Coconut oil for me, I always keep a spare bottle in the stable. I've heard you can get some kind of "vegetable oil spray" or something like that that you put the oil into to keep it liquid and you can then spray it on the mane/tail/coat/your hair/skin/frying pan/basically whatever you'd like to. Personally I've never tried this because I'm fine with the coconut oil being just the way it is (it solidifies at certain temperature, I believe it's 22 - 25°C but I may be wrong), now that it's winter I don't find it being solid such a big deal as it melts in your hands before you put it on the horse anyway. Other than that I have no other suggestions because I've never even tried to look for anything else.


----------



## Tymer (Dec 28, 2009)

Unfortunately, no vacuum for me. Outlets are few and far from the nearest crosstie. Not to mention I have a spooky horse!
Vetrolin. Hmm. I'll put that on my list for next time I stop by the tack shop.

AHA! I found it! According to a food website (apparently CO is a common cooking ingredient. Who knew?) approx. 1 tablespoon of olive oil for every 14 oz jar of CO will do the trick. Now that its winter I'd probably have to warm the bottle in my hands a little, but who cares? 
Ooooooh this thread just made me so happy! Once I try these out I'll update. (Especially on CO...One of the big drawbacks I saw on the forum was the lack of spray.)


----------



## masatisan (Jan 12, 2009)

I know you said you're not big on nutrition, but a simple way to help hair growth and heath is to feed a few spoons of flaxseed (linseed) oil at feeding time. Working from the inside has a far greater effect on the overall health of the horse than just spraying him with something meant to make him look shiny. 

Flax seed oil works on the coat/mane/tail, hooves, skin, joints and even helps metabolism, immune system function and cell repair.

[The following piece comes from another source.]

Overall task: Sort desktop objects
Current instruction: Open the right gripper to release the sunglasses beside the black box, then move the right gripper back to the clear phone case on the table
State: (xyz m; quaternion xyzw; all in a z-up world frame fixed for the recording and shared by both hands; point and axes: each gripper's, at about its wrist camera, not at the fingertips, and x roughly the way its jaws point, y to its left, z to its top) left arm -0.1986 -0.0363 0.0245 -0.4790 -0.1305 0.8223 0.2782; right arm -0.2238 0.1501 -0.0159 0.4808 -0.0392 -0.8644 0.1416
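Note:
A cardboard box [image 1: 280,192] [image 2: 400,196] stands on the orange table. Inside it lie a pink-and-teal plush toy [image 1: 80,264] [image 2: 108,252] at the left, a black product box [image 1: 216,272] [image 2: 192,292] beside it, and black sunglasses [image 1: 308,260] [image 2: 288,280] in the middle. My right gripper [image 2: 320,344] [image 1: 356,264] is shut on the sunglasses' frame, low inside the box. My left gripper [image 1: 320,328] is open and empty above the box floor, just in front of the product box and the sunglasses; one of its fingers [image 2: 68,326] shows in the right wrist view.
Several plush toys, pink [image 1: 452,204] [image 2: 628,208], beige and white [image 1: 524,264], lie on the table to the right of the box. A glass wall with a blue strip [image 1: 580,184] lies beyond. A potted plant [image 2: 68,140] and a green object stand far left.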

This is the coat of a horse who is fed flax seed oil as part of his regular feeding:









For the outside I use M.T.G, its oil based so it doesn't freeze my horses mane or tail in the winter and protects them from the dry air. I don't usually treat his coat though because he is an outdoor horse and his coat is nice without help.

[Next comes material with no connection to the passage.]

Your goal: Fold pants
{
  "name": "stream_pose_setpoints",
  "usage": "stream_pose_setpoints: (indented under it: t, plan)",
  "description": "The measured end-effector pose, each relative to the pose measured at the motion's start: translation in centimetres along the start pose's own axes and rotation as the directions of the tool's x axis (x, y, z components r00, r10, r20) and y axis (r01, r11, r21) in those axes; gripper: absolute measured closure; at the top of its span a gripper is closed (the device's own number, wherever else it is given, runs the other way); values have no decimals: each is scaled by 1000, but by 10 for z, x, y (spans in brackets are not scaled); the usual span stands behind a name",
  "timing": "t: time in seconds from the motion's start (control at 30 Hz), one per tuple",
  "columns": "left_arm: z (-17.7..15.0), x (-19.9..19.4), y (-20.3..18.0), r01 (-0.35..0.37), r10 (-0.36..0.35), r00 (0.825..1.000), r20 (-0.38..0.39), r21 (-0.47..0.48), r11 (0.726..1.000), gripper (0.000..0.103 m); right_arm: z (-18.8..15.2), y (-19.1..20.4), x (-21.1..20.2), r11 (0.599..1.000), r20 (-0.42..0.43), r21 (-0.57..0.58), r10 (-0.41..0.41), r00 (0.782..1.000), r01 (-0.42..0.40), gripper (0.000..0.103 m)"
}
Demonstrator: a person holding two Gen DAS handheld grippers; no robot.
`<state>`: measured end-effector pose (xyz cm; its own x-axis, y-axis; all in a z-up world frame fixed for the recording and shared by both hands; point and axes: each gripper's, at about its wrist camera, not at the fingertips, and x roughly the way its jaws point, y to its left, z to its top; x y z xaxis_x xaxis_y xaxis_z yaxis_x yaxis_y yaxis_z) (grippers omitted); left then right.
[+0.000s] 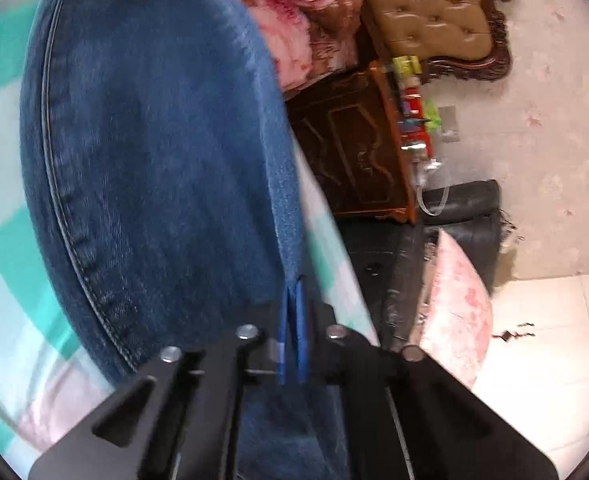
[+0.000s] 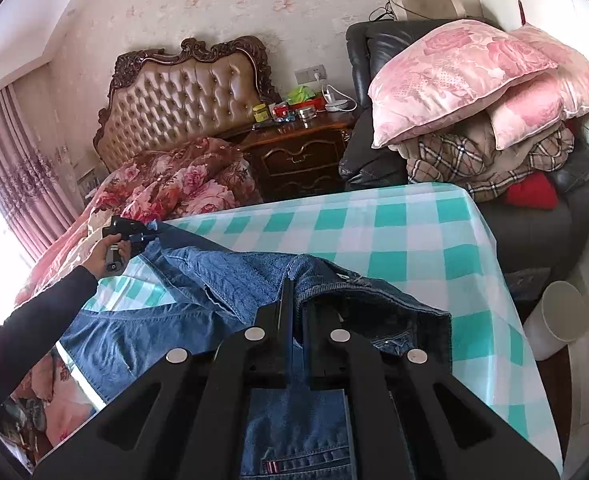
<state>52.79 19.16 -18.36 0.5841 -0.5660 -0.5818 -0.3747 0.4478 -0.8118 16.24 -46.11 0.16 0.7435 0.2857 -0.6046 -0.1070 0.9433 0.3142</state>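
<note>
Checked teal-and-white cloth [image 2: 414, 236] covers the table filling the middle of the right wrist view; behind it, at upper left, stand a tufted headboard [image 2: 186, 100] and a dark nightstand [image 2: 302, 156]; pink pillows [image 2: 454, 76] pile on a black armchair [image 2: 534, 224] at upper right. Across the cloth lie the jeans [image 2: 222, 280], partly lifted; my right gripper [image 2: 292, 280] is clamped on their waistband at lower centre; my left gripper [image 1: 293, 280] pinches a denim edge, seen at centre left of the right view in my left hand [image 2: 108, 250].
</note>
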Motion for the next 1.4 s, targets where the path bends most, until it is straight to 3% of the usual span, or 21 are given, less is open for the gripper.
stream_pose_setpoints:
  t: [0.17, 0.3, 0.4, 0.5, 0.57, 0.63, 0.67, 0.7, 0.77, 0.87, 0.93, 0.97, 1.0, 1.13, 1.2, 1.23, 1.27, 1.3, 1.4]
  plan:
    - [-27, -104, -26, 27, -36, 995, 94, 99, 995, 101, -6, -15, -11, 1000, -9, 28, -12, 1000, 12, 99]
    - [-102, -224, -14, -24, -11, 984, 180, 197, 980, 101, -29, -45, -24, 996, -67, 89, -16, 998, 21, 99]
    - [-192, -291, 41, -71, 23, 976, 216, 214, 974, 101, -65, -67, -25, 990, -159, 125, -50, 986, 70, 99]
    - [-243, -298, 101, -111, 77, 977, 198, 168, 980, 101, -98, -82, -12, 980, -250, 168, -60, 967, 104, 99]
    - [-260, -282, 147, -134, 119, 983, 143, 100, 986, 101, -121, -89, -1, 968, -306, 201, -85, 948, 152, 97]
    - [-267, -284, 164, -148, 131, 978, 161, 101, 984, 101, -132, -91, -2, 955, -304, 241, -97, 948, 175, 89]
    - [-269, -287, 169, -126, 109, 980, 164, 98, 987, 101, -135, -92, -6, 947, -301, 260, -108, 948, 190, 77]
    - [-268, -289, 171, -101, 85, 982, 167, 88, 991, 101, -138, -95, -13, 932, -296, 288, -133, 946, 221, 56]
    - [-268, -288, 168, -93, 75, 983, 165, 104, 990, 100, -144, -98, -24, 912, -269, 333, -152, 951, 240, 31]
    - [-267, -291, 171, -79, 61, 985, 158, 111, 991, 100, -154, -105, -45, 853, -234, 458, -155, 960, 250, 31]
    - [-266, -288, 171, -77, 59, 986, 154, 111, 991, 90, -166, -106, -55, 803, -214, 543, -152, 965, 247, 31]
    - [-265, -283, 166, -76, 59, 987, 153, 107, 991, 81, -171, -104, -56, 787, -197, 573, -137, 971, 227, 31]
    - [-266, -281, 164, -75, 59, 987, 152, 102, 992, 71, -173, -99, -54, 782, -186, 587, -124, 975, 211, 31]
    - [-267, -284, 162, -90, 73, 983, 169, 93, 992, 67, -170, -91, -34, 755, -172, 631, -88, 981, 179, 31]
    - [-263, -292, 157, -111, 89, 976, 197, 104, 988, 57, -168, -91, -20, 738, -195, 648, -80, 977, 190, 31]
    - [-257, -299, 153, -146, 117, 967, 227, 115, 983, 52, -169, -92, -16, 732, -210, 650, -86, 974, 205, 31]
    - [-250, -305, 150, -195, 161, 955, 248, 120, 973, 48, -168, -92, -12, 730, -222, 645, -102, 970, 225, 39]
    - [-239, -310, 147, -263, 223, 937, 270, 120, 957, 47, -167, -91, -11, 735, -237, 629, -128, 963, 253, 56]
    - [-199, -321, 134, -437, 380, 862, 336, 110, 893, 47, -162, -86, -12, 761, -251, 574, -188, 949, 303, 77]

I once was told to never use a soft brush on outdoor horses or horses with dry coats as it strips the naturally occurring protective oils. I also was todl that wou should always use a soft brush as it spreads the oils to better protect the coat...yeah confusing.


----------



## Tymer (Dec 28, 2009)

That horse is gorgeous! Is he yours?
Unfortunately, the main reason nutrition is not my forte is because I currently have no control over it. But I'm making note of it, so that when I have control I can make my horse look like that- naturally!


----------



## equiniphile (Aug 16, 2009)

Great point about working fromt he outside! We used to feed flaxseed, and their coats were so healthy....I don't know why we don't anymore.


----------



## masatisan (Jan 12, 2009)

Tymer said:


> That horse is gorgeous! Is he yours?


No, his name is Hawkwell Versuvius he's a champion dartmoor stallion. I just posted him as an example of what flax can do 

This is my goober (as seen in my avatar):









Tymer: You could always feed it to him when you see him. My horse only gets feed as a treat when I visit him (twice a week, if I'm lucky) and just gets hay all the rest of the time. You could do something similiar with the oil, just feed it when you can (you could dip a treat such as a carrot or nugget in it), it won't provide as much benefit, but it won't stop it from being good for him.


----------



## MacabreMikolaj (May 9, 2009)

Fiebing's Satin Sheen. Unlike Absorbine's Show Sheen, it doesn't have silicone in it and it isn't really for producing an instant shine. I keep my Arabs very long mane conditioned with it, and it makes the hair utterly silky and tangle free, as well as repels dirt and makes it easy to comb out any dirt that DOES attach. I use it roughly once a week once it gets warm enough and all summer.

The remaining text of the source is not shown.